In the post-911 era within the United States, the US Congress enacted a series of laws called the Patriot Act. Due to some of the information search and seizure aspects of the law, Canada forbade that Canadian citizens data be stored in the United States in response. To the best of my knowledge only a small number of companies actually even acknowledge this requirement and have architected solutions to address it, but the fact remains they are not in compliance with Canadian law. Imagine you are a small business owner, using a cloud environment to grow your business, and suddenly you begin to grow your business significantly in Canada. Does your lack of knowledge of Canadian law excuse you from your responsibilities there? No. Is this something that your infrastructure provider is offering to you? Today, no.

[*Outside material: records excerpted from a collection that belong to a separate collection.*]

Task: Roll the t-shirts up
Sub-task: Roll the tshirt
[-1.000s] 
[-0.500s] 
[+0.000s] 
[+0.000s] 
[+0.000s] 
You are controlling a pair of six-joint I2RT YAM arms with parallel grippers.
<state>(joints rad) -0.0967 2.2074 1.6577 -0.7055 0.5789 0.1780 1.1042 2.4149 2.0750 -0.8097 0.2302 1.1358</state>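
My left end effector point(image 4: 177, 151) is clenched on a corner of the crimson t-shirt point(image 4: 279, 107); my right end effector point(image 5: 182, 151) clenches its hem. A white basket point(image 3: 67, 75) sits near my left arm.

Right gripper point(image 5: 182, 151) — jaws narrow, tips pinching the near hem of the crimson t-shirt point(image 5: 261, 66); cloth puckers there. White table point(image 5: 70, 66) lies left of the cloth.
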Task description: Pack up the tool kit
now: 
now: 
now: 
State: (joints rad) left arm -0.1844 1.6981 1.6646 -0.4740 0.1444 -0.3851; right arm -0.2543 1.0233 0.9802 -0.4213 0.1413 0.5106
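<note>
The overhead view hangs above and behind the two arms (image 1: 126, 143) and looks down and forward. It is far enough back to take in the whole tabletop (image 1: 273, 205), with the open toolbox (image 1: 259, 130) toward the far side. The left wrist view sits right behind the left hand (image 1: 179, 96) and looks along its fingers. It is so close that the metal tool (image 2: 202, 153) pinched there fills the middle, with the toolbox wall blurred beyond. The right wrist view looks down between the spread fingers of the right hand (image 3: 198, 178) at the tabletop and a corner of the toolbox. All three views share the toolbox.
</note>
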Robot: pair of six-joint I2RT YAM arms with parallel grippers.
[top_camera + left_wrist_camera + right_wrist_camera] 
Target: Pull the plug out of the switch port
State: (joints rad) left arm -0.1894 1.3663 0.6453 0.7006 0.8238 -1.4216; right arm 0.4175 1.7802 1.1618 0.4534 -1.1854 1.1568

I am only highlighting certain cases here to make the point that there is a world of complexity coming to the cloud space. Thankfully these impacts have not been completely explored or investigated by most countries of the world, but its not hard to see a day/time where this becomes a very real thing where companies and the cloud eco-system in general will have to address. At its most base level these are areas of potential revenue streams for governments and as such increase the likelihood of their eventual day in the sun. I am currently personally tracking over 30 different legislative initiatives around the world (read as pre-de-facto laws) that will likely shape this Technology landscape for the big providers and potential cloud adopters some time in the future.
What is to come?
This first article was really just to bring out the basic premise of the conversation and topics I will be discussing and to lay the groundwork to a very real degree. I have not even begun to touch on the extra-governmental impacts of social and environmental impacts that will likely change the shape even further. This interaction of Technology, “The Cloud”, Political and Social Issues, exists today and although largely masked by the fact that eco-system of the cloud is not fully developed or matured, is no less a reality. Any predictions that are made are extensions of existing patterns I see in the market already and do not necessarily represent a forgone conclusion, but rather the most likely developments based upon my interactions in this space. As this Technology space continues to mature, the only certainty is uncertainty modulated against the backdrop of a world where increasingly geo-political forces will continue to shape the Technology of tomorrow.